Vince Solari stood on one leg, experimentally, then on the other. “Not so bad, all things considered,” was his judgment. “Could be worse, I guess.” Although the direct reference was to the renewal of his weight, his tone suggested that he felt that the unreadiness of his suspects to approve of his arrival was a trifle overdone.

The bubble-domes of Base Three were not visible from where they stood, although Matthew assumed that Milyukov’s boast about the accuracy of his delivery system had been justified. The expectant crowd could not have assembled so quickly had the base been more than three or four hundred meters away.

Matthew was still clutching the bag containing his personal possessions, but he finally condescended to clip it to his belt. He rubbed his hands as if in anticipation of getting to work, but he resisted the temptation to force his way back into the tangled vegetation in pursuit of the machete-wielding scientists. He suspected that his Earth-trained reflexes were not yet sufficiently reaccommodated to let him grapple with the branches as skillfully as his new companions, and would certainly betray him if he tried to take a place in the human chain that was now taking definitive shape.

“Sorry about this, Matthew,” Ikram Mohammed said, waving an arm at the remainder of the company, who were working away with their backs to Matthew and Solari. “We’re not used to visitors, and Milyukov’s made us wait for an extra week to get the last few pieces of the boat.” He stepped closer and lowered his voice before adding: “He said that it didn’t make sense to send two consignments—which is true, of course, but it didn’t stop us thinking that what he really wanted to do was make sure that we all had to stay at the base until his detective arrived to finger one of us as a murderer. No offense, Mr. Solari.”
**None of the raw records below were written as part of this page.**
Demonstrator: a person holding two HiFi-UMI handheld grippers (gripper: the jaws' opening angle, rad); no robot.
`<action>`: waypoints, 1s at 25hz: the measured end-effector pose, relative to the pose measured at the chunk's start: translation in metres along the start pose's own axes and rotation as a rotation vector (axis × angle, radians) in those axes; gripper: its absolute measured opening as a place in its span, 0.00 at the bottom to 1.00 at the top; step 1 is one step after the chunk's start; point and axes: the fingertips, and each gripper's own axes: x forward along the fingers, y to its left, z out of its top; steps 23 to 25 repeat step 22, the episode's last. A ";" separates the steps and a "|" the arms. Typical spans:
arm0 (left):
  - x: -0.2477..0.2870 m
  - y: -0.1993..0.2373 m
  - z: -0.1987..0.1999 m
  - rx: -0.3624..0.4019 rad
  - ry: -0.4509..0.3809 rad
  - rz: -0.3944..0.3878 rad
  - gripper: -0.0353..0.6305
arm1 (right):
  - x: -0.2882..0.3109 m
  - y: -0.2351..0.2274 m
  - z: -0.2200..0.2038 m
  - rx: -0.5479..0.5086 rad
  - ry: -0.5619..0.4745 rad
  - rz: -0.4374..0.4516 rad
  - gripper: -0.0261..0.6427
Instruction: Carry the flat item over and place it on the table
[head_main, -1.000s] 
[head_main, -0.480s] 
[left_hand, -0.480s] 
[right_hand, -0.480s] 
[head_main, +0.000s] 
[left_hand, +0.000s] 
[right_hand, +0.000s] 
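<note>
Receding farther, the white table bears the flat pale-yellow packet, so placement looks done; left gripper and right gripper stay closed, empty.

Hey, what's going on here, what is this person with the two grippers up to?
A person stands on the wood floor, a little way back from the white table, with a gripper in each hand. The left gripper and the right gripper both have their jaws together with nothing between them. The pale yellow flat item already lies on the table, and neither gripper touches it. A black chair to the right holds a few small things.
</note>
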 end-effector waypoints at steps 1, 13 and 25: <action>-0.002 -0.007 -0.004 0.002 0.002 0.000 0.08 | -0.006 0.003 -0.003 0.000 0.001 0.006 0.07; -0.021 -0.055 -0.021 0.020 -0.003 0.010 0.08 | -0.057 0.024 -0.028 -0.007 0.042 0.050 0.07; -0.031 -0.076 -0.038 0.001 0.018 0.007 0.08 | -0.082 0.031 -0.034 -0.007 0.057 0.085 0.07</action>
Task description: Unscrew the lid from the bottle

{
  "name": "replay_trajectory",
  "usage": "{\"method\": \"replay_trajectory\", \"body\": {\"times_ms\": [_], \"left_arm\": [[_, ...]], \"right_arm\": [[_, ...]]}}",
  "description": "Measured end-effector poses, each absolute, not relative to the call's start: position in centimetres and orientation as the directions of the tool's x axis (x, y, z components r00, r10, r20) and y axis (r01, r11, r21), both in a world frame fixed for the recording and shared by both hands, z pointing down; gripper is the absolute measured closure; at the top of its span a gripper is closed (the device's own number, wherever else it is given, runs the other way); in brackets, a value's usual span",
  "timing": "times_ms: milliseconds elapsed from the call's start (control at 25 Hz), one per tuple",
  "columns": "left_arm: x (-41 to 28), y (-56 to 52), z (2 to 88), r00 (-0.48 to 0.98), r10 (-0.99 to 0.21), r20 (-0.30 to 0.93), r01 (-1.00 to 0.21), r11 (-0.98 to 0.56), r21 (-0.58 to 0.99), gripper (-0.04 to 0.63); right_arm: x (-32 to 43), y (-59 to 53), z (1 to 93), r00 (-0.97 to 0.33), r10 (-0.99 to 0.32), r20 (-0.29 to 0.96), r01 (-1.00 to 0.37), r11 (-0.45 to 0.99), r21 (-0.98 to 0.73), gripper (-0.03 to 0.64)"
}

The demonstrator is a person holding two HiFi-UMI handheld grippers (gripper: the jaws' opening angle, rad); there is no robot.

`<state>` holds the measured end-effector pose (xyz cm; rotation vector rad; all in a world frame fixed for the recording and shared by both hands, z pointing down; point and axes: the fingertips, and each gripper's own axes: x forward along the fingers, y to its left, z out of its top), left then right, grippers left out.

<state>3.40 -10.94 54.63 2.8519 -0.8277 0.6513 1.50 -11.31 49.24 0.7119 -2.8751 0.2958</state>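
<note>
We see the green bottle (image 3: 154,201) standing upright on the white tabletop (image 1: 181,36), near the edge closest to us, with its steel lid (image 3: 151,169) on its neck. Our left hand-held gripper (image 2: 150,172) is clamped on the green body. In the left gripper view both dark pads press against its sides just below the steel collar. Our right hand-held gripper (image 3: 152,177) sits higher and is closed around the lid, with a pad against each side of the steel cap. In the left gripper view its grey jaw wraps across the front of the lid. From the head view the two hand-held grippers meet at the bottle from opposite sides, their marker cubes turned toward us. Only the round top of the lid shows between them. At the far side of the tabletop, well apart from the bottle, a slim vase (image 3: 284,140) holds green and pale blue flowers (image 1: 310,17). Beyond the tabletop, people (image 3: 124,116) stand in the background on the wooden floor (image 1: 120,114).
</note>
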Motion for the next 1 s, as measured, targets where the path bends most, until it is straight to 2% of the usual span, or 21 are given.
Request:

“None taken,” Solari assured him, insincerely.

“I’ll talk to you later, Matthew,” the genomicist said. “Got to pull my weight. Don’t try to join in yet—wait till you get your land legs. Look around.”
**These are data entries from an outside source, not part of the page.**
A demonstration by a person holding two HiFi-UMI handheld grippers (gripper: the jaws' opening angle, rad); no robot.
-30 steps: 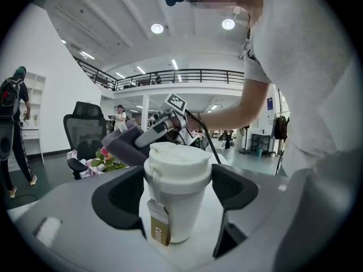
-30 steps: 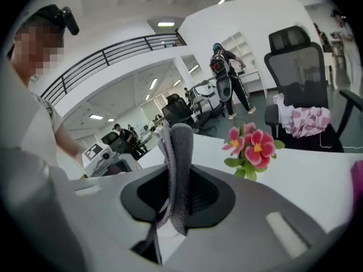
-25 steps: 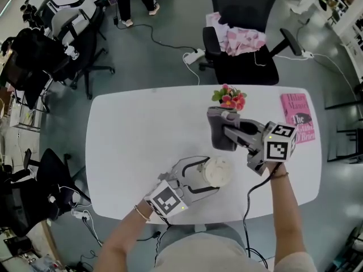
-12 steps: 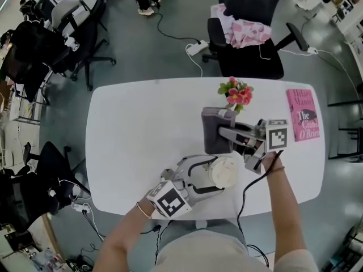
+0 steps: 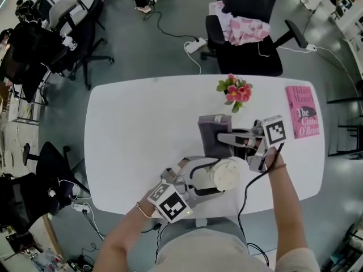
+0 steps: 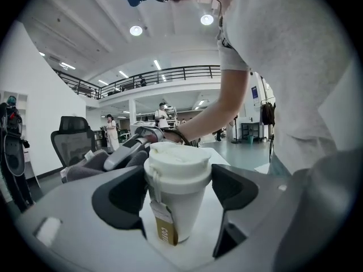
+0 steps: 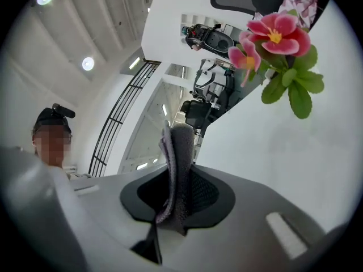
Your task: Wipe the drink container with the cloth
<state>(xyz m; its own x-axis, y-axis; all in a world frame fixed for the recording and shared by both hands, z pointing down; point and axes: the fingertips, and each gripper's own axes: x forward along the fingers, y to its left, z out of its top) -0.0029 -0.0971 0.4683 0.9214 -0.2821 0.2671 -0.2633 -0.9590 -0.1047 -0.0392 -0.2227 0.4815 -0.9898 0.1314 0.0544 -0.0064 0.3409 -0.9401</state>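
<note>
Currently, white lidded paper cup [image 5: 226, 174] with tea tag, contents hidden by lid, stands upright on white surface [image 5: 136, 135], clamped between left gripper [image 6: 177, 188] jaws. Also, right gripper [image 5: 222, 141] pinches grey cloth [image 5: 211, 135], just beside cup.

Open white hall with an upper gallery, around a white work table

A white table with rounded corners [image 5: 136, 129] stands on a smooth grey floor [image 5: 170, 55]. At its far edge is a black office armchair [image 5: 249, 50] with a pink patterned garment [image 5: 243, 28] draped over the seat. A white power strip [image 5: 194, 45] lies on the floor beside it, with a dark cable trailing away. More black swivel chairs [image 5: 79, 38] crowd the left of the head view. In the left gripper view, round ceiling lamps [image 6: 135, 30] glow in a white ceiling, a black-railed upper gallery [image 6: 159, 73] crosses the hall, and a plain white wall [image 6: 34, 78] rises at left.
</note>
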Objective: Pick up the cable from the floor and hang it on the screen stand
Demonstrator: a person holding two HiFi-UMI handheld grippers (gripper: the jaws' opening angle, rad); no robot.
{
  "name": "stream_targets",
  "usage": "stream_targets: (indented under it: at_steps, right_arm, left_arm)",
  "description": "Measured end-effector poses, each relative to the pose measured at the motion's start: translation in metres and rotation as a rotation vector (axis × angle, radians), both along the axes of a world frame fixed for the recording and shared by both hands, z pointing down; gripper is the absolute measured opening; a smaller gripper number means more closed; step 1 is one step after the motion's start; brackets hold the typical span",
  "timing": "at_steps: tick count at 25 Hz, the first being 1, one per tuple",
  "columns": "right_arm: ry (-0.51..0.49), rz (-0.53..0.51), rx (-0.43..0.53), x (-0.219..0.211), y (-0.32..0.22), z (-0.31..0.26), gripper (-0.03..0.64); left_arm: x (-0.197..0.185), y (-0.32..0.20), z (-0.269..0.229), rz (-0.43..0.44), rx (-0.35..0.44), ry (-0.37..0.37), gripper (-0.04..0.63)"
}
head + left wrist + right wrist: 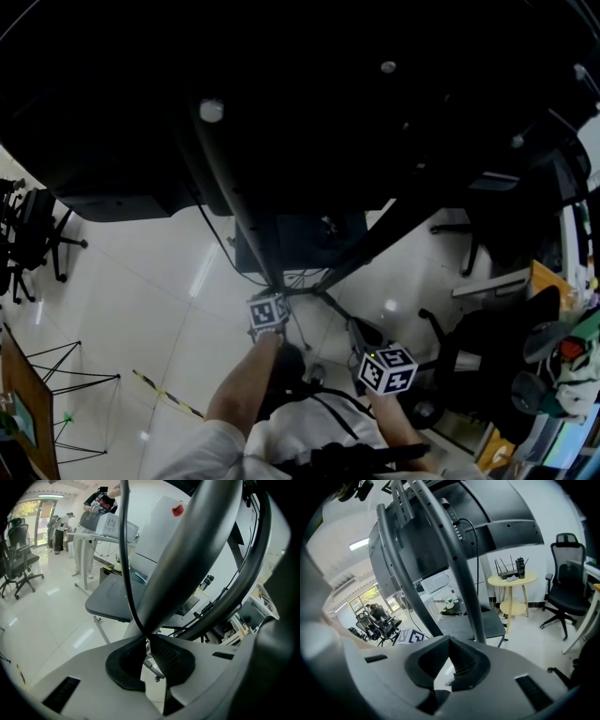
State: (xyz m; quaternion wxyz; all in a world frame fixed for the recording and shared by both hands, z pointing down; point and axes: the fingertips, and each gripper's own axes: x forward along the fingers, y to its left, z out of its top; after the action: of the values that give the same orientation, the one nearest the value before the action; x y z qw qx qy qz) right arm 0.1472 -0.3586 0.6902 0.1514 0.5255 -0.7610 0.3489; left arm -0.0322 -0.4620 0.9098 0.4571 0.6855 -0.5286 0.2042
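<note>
At the pick-up step, apparently: pinching the thin black cable in the nearly closed left hand-held gripper, just beside the dark grey slanted tube of the screen stand, with the right hand-held gripper closed and empty; next, lifting and draping it over the stand.

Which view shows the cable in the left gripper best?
The left gripper view: the thin black cable runs down from the top edge into the left gripper, its jaws closed on it. The head view is too dark to pick it out from other wires. The right gripper view doesn't show that grip.
</note>
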Motion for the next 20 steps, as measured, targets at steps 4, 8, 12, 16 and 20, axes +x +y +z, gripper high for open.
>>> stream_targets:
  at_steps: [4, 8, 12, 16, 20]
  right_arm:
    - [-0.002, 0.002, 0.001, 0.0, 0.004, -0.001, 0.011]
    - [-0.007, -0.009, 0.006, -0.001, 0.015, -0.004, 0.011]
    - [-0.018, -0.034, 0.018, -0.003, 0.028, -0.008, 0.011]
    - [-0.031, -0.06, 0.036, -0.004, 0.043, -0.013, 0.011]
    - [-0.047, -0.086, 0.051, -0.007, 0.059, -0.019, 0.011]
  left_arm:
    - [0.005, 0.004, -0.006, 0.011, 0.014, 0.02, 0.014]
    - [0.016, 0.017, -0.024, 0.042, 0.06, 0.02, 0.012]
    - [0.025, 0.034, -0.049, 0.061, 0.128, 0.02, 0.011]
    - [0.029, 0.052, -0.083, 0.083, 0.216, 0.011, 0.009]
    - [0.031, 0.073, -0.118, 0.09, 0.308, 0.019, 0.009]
Matthew did as he was told. He took another look at the sullen sky, from which the first raindrops were just beginning to fall, rattling the leaves of the dendrites. He searched the bushes for signs of animal life, but nothing seemed to be moving. There was hardly any wind, and everything but the thicket where the capsule had come down seemed still and somnolent. The ground between the stands of trees was mostly bare, exposing black rock and gray scree slopes. The more distant slopes were already blurring behind curtains of rain, except where the ribbon of bluish sky still maintained its defiant stance. There, the many shades of lilac and purple stood out far more clearly.